*Task details*: List each line of the data in which the string "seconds" appears.

*Data below*:
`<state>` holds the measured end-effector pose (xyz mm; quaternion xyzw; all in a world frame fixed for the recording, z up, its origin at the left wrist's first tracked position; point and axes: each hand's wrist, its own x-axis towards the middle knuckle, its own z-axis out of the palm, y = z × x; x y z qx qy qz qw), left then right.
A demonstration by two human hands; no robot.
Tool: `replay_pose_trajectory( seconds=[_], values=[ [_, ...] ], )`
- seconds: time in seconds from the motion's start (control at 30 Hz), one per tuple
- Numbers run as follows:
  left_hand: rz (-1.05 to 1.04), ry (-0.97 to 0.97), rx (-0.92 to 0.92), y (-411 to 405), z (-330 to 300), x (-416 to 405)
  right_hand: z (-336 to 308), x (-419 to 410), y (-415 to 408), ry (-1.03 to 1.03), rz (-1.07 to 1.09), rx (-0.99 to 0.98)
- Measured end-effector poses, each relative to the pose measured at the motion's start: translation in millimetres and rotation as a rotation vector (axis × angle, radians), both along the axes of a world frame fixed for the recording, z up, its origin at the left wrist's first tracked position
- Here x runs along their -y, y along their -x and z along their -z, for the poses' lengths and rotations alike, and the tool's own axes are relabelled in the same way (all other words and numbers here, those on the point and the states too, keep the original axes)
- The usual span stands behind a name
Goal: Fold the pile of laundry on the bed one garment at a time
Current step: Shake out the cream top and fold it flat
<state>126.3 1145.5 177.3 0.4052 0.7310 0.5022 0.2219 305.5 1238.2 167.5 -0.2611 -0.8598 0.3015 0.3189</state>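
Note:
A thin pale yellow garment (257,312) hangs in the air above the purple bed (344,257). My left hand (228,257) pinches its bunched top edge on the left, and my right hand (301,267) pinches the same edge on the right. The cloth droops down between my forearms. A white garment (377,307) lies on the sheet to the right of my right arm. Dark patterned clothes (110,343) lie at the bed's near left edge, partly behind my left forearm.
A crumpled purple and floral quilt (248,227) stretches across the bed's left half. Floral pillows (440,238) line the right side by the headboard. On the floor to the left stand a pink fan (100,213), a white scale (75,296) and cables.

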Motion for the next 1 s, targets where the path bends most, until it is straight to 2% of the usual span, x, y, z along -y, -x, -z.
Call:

*Final answer*:
Tool: `replay_pose_trajectory( seconds=[_], values=[ [_, ...] ], )`
- seconds: time in seconds from the motion's start (control at 30 Hz), one per tuple

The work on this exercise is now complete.